* EXERCISE: Retype all the data word for word.

§ §

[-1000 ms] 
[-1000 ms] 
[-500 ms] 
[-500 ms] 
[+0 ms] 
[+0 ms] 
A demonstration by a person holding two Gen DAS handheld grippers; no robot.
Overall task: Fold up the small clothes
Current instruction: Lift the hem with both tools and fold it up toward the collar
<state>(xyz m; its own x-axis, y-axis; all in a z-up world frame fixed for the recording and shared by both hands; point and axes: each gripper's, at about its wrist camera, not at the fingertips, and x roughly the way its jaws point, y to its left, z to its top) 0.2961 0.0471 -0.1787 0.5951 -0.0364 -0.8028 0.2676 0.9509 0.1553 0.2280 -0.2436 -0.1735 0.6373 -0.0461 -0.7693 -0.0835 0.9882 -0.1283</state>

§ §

* ANSWER SPACE:
[-1000 ms] 
[-1000 ms] 
[-500 ms] 
[-500 ms] 
[+0 ms] 
[+0 ms] 
A demonstration by a person holding two Gen DAS handheld grippers; no robot.
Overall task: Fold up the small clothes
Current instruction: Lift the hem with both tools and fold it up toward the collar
<state>(xyz m; its own x-axis, y-axis; all in a z-up world frame fixed for the recording and shared by both hands; point and axes: each gripper's, at about its wrist camera, not at the fingertips, and x roughly the way its jaws point, y to its left, z to its top) 0.2961 0.0471 -0.1787 0.5951 -0.0364 -0.8028 0.2676 0.9509 0.1553 0.2280 -0.2436 -0.1735 0.6373 -0.0461 -0.7693 -0.0835 0.9882 -0.1283</state>

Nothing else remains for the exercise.